By Observer Reporter in Community News

A playgroup which has served Tenby for more than 46 years has issued a plea for more members to join, after being hit with the threat of closure due to competition from schools.

Tenby Playgroup was started in 1971 by six mothers who wished to return to their chosen careers. It proved to be so successful they had to increase their helpers with two wonderful individuals, Mrs. J. Booker and Mrs. B. Knowles (Aunty Betty). As the group grew, they took on Ms Jane Lewis. Mrs. Yvonne Williams then became involved, offering cover for anyone who required time off. On the retirement of Mrs. Booker, her role was undertaken by Mrs. Jane Lindsay.

As time passed, the requirements and importance of child protection legislation became of the highest priority which made it necessary for the playgroup to register firstly with Social Services and at a later date in 2012 with the Care and Social Inspectorate for Wales.

This resulted in all members of staff having to obtain at least an NVQ 3 in child care. These regulations changed the legal basis of what was initially a voluntary organisation involving an increasing requirement for record keeping and the maintenance of extremely high standards required by statute, and involving frequent inspections.

The playgroup was first required to relocate from Greenhill Centre to the Leisure Centre on Marsh Road, and then as the work on the new centre neared completion Pembrokeshire County Council decided that no suitable room could be found, so after 12 years there was no option but to once again seek new premises.

A lifeline was offered by Mr. Jo Craig, who provided a purpose-built centre in Lower Park Road, at The Playroom. Unfortunately, the new premises had to be re-registered with the CSSIW, in itself a daunting undertaking which involved huge amounts of paperwork, that took four months to complete.

The facility is now fully compliant and has been operating successfully for several months.

Unfortunately, as education provision is now a business, with funding being decided on the number of pupils on the role of individual schools, and with many schools in the area now offering various types of child care which has reduced the perceived need for specific offers of ‘play’, the playgroup has seen its numbers suffer.

“Tenby Playgroup, which is a non-profit organisation that has always relied on parents’ fees and their own fundraising efforts, now finds itself in the position where it is in competition with educational establishments which provide a more structured pre-school facility,” explained playgroup leader Yvonne.
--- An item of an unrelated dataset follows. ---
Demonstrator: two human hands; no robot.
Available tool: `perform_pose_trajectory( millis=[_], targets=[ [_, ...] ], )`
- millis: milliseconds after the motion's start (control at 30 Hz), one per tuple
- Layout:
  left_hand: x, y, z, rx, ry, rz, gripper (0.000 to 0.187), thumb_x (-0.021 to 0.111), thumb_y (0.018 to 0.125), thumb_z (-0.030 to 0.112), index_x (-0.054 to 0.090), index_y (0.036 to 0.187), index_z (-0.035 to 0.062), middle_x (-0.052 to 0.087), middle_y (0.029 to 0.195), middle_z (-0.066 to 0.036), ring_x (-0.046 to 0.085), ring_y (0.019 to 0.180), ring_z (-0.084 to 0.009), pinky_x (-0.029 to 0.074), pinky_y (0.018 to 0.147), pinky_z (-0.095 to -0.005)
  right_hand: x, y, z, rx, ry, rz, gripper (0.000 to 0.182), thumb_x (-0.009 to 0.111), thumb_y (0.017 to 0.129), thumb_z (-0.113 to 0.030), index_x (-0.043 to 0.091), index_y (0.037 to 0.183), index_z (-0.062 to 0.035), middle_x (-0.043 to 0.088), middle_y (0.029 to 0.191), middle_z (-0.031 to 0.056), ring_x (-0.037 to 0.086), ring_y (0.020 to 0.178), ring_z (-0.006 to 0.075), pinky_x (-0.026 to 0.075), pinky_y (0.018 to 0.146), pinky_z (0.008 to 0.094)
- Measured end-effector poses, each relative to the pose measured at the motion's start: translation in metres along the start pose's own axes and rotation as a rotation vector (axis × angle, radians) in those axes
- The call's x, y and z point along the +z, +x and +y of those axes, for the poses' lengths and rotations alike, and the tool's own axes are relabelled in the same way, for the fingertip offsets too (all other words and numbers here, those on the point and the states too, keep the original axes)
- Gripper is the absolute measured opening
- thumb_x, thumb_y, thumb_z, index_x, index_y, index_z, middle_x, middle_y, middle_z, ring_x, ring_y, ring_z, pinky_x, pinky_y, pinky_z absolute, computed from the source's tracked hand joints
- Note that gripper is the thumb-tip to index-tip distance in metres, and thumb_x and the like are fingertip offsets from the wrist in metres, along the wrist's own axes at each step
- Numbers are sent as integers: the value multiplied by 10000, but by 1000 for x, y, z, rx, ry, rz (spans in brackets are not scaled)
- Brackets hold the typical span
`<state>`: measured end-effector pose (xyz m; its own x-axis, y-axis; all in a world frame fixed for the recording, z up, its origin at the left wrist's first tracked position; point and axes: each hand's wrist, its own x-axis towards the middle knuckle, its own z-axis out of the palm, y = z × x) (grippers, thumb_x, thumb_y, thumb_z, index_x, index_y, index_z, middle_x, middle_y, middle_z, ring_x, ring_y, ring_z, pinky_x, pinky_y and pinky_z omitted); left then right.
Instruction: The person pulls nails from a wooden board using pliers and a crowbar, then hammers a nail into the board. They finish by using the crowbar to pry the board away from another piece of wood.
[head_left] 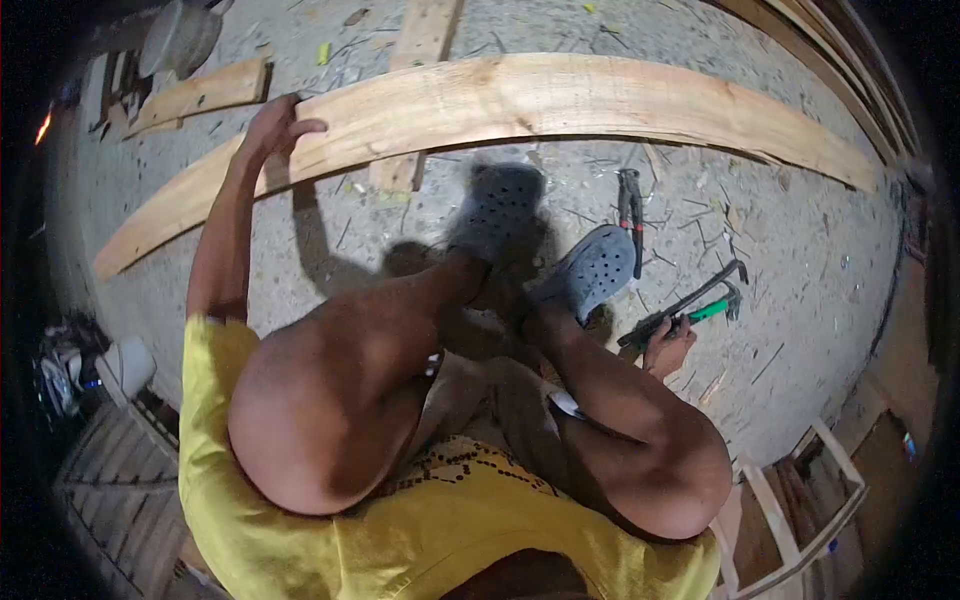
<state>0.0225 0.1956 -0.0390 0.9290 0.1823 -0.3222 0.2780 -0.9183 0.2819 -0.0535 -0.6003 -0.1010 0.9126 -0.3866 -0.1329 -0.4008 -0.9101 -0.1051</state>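
Observation:
A long, pale wooden plank (530, 95) lies across the floor in front of me, resting over a shorter board. My left hand (272, 132) grips the plank left of its middle, fingers over the far edge and thumb on the upper face. Low on the right, my right hand (668, 348) is closed around the dark grip of a hammer (712, 309) with a green section near its head. Right beside the hammer lies a dark pry bar (705, 287) with a hooked end. Pincers (630, 215) with red-and-black handles lie beyond my right shoe.
The shorter board (425, 40) crosses beneath the plank. Another piece of wood (205, 92) lies at far left near a rounded container (180, 38). Loose nails are scattered over the concrete floor (800, 270). Wooden frames (785, 510) stand at lower right.

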Motion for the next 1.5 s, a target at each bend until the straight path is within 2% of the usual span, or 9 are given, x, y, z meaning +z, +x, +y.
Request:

“Some parents find this approach too constraining, with ‘play’ and the value of play being somewhat undervalued.

“It is sad to report that after so many years of offering a valued service in the Tenby area, it appears that the need for a playgroup is limited, with schools competing with many different offers to encourage parents to commit children at an early age to individual schools.

“Unfortunately, numbers at Tenby Playgroup have fallen in recent months, but we’re still hoping to keep this longstanding facility going, where many of the town’s people would have attended as toddlers,” said Yvonne.
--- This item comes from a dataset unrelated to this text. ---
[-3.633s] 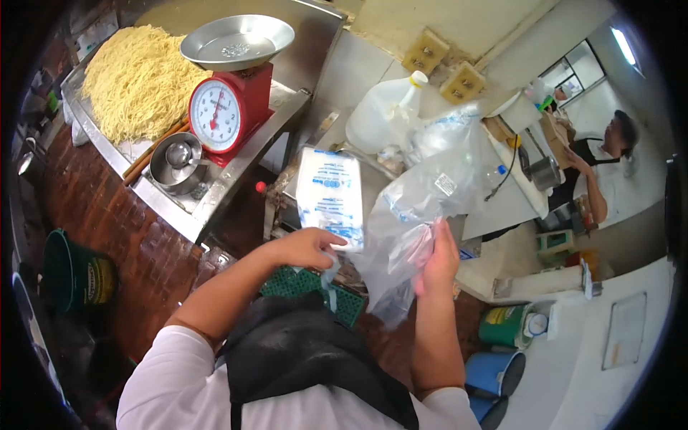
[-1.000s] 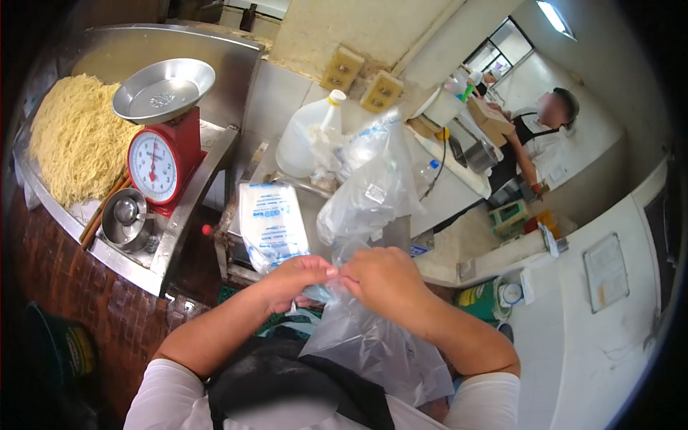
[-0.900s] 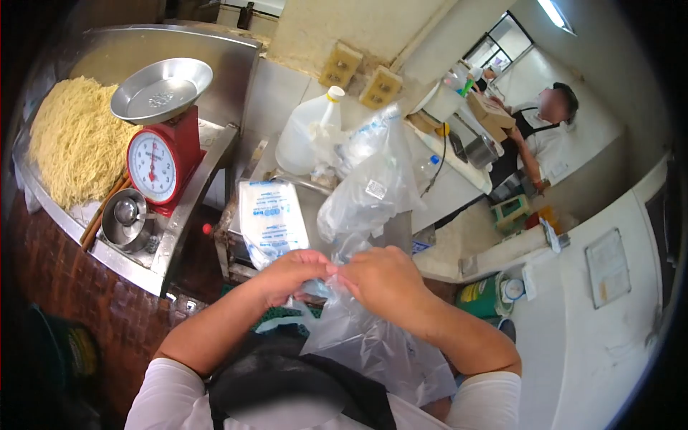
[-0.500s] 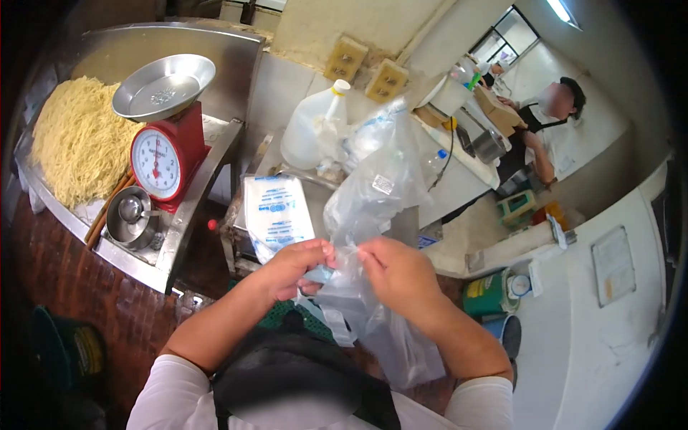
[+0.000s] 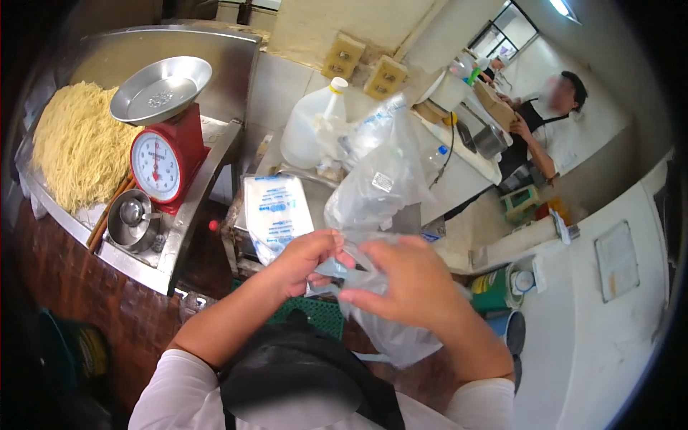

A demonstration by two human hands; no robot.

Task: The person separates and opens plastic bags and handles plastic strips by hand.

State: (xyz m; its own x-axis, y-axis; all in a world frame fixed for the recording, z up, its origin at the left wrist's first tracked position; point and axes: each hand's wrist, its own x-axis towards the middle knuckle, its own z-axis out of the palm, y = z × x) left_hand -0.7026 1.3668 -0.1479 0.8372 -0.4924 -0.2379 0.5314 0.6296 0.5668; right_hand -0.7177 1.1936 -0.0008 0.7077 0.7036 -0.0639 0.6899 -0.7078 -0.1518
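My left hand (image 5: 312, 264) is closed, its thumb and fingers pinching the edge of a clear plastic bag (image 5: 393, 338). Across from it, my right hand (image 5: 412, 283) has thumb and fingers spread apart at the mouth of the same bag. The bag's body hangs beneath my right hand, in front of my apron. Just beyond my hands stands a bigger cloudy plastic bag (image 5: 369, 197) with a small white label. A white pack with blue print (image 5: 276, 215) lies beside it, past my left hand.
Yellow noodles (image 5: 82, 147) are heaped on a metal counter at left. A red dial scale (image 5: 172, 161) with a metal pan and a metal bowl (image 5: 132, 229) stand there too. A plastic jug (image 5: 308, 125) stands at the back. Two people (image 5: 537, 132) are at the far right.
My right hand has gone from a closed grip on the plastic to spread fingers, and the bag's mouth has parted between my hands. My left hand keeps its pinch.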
“However, to keep going, we’re going to need a greater intake of children before we can provide assurances that we can sustain the playgroup, so anyone wishing to view the wonderful room and facilities we have here, is more than welcome to come along and visit us from 9.30 to 11.30 am, Monday to Thursday.

“It’s a great place for all parents and carers to meet and communicate and for the children to socialise in a safe environment, and we really don’t want to lose it for the town,” added Yvonne.